Among the entries below, please repeat exactly and only the lines from the line containing "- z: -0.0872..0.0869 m" to the line containing "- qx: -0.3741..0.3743", both lines included.

↓

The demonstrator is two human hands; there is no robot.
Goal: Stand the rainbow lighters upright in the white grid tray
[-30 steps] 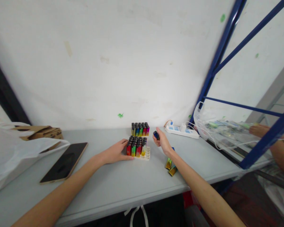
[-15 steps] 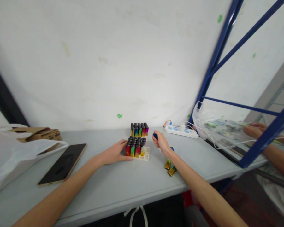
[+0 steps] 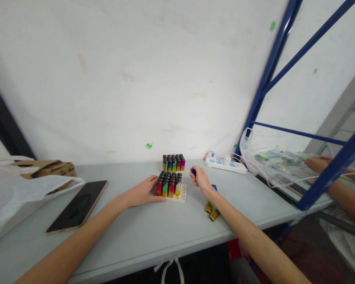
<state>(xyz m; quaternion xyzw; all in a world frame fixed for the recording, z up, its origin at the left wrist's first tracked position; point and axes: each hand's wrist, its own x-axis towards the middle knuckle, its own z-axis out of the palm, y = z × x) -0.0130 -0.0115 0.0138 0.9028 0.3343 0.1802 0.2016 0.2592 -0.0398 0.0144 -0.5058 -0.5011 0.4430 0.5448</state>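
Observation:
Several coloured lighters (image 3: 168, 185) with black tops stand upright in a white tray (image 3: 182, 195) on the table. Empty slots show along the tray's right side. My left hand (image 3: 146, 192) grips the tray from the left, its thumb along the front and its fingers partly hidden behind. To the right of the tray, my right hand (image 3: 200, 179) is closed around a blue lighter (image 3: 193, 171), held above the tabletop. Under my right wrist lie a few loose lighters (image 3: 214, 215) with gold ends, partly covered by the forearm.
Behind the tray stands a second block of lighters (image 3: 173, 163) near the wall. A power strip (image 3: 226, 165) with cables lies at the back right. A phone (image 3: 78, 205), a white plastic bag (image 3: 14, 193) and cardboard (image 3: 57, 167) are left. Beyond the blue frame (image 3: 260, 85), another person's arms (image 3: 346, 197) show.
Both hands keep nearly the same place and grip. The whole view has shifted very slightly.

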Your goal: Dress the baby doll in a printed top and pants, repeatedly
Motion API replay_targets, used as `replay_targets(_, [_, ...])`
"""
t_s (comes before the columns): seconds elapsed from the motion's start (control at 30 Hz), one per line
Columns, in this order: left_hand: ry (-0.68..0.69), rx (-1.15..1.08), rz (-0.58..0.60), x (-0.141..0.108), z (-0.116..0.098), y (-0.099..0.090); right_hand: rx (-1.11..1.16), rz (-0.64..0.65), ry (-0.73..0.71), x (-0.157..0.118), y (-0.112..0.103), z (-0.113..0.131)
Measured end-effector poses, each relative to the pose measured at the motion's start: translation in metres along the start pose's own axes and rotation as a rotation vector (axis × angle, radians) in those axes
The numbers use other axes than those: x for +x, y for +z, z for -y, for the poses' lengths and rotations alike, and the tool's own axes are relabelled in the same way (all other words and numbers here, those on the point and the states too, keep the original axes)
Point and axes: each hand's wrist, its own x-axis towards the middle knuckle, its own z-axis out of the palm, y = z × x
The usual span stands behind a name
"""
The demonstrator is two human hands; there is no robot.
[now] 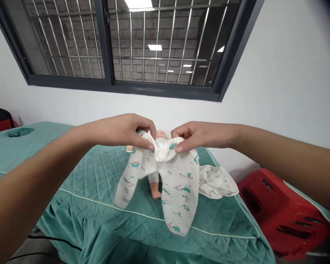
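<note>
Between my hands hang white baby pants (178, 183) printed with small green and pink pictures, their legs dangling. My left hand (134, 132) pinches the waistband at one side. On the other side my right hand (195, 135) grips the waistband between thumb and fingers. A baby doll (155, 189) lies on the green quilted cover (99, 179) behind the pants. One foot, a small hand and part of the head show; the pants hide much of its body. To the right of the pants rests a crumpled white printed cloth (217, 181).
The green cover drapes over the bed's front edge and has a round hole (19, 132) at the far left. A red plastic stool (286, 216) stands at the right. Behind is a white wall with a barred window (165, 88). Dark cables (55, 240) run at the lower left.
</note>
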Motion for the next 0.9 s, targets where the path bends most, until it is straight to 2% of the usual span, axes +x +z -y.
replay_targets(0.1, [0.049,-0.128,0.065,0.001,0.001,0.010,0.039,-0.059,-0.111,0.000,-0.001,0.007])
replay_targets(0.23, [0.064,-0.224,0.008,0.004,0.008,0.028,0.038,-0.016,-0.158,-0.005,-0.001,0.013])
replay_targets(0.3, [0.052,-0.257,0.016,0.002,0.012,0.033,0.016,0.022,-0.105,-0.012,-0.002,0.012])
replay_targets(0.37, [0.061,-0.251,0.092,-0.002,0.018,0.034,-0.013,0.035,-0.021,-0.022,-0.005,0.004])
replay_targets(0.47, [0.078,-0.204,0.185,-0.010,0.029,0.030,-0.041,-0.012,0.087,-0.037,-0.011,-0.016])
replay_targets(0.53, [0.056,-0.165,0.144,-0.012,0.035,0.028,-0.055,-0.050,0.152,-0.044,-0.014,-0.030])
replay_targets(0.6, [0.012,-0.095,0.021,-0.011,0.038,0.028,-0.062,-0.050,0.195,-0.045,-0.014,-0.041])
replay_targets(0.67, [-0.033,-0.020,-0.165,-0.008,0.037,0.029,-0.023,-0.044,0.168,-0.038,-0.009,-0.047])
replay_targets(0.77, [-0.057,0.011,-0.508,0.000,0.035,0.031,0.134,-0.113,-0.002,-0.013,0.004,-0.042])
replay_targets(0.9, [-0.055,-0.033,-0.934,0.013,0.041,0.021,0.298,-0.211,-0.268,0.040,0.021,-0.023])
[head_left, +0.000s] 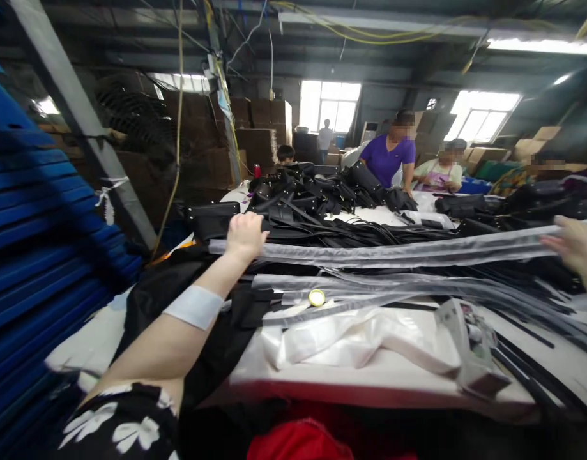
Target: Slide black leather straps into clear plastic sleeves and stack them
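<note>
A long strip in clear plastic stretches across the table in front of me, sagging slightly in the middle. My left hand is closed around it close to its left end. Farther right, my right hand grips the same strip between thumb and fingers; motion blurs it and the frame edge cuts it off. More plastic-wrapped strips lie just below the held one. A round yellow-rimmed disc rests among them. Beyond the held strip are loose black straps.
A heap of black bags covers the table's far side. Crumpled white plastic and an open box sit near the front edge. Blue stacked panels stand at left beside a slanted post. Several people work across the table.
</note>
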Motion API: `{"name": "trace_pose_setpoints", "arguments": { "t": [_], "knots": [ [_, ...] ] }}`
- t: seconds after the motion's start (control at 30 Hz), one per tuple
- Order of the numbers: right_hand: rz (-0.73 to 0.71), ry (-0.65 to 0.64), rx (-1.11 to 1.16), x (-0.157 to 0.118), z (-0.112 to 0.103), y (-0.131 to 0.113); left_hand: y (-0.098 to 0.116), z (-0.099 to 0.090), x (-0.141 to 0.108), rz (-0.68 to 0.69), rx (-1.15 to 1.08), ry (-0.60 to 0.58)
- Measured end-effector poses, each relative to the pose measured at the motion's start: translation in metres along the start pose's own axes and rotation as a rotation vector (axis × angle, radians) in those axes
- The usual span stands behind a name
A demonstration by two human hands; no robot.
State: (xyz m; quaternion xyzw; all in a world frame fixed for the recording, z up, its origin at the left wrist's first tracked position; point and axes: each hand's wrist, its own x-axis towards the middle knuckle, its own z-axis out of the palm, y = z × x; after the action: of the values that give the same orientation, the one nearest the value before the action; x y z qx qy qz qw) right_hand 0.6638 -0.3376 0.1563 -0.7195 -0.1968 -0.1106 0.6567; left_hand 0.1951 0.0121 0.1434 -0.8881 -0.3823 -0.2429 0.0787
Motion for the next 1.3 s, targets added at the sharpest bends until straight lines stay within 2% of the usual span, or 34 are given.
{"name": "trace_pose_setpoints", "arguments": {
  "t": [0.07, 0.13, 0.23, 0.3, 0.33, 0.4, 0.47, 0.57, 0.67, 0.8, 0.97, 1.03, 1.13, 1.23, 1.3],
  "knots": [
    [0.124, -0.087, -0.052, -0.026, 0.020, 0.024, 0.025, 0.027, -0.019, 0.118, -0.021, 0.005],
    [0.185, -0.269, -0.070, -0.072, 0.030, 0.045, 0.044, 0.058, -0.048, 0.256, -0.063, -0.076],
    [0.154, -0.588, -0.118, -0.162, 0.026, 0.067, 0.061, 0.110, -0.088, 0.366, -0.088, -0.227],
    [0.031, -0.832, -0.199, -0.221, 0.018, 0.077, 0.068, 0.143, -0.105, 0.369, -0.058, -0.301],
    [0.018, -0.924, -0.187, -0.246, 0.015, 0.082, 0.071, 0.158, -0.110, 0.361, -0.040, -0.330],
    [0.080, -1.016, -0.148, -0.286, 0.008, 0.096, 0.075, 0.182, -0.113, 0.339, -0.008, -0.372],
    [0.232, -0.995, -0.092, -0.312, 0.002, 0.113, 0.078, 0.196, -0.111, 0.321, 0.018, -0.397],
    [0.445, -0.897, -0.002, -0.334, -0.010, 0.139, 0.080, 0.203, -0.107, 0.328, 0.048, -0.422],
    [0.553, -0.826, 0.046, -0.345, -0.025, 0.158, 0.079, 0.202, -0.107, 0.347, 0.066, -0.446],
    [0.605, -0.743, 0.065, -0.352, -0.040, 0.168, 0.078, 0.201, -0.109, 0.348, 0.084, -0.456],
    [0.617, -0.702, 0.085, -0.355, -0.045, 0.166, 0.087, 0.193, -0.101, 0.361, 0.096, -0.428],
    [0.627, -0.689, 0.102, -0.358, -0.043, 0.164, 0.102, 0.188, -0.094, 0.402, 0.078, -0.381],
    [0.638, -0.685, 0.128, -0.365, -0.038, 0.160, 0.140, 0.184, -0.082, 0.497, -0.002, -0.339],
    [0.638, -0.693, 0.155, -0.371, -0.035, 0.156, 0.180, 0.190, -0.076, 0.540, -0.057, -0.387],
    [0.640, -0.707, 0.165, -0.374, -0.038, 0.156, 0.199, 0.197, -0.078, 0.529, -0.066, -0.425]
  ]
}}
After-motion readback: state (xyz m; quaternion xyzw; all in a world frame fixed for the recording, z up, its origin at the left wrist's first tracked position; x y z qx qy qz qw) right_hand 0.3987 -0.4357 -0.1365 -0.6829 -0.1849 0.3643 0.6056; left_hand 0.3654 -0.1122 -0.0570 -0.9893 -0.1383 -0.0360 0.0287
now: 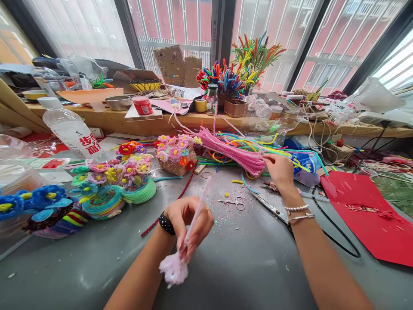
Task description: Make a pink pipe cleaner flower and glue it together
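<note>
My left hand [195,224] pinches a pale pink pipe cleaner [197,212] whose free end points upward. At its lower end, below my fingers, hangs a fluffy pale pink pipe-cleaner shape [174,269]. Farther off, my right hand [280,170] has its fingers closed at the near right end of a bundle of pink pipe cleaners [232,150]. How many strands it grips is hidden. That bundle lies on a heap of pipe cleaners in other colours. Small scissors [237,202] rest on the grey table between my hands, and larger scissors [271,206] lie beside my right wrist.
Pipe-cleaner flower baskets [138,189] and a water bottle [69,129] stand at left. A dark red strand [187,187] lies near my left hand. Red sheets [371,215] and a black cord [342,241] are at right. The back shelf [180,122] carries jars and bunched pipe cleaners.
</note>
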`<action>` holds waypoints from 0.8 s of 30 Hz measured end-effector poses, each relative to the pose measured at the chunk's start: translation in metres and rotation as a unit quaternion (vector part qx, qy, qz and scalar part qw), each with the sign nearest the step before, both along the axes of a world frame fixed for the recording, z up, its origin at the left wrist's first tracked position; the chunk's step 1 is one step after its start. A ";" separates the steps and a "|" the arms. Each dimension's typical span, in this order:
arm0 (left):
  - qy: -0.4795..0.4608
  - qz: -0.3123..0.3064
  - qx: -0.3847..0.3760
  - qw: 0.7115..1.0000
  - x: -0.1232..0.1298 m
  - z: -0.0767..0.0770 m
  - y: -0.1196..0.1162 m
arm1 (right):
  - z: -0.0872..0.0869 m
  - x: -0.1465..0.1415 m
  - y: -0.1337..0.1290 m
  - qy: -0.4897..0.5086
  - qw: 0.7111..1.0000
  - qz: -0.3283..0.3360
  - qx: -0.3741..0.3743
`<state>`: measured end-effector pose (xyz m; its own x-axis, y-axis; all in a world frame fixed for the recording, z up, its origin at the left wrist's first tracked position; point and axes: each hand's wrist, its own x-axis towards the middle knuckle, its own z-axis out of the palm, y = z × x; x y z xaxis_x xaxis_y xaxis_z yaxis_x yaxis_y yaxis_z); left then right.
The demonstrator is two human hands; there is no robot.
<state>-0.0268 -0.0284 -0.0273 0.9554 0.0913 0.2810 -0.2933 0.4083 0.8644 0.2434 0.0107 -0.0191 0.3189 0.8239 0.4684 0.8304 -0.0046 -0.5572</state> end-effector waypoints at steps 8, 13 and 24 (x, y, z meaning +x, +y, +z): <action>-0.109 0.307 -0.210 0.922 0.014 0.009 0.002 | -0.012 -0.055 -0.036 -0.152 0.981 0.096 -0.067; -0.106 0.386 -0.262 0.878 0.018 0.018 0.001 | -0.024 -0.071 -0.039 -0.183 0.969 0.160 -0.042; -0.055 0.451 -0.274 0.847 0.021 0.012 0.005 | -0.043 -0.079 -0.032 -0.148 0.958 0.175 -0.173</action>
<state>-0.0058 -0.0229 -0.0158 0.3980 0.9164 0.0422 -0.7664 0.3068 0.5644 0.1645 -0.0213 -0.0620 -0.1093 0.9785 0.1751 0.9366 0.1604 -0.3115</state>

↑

#### Output of the exercise:
  - z: -0.0872..0.0869 m
  - x: -0.1465..0.1415 m
  - y: -0.1337..0.1290 m
  - qy: -0.4897..0.5086
  - qw: 0.7111..1.0000
  - qz: -0.3283..0.3360
  - qx: -0.3741..0.3743

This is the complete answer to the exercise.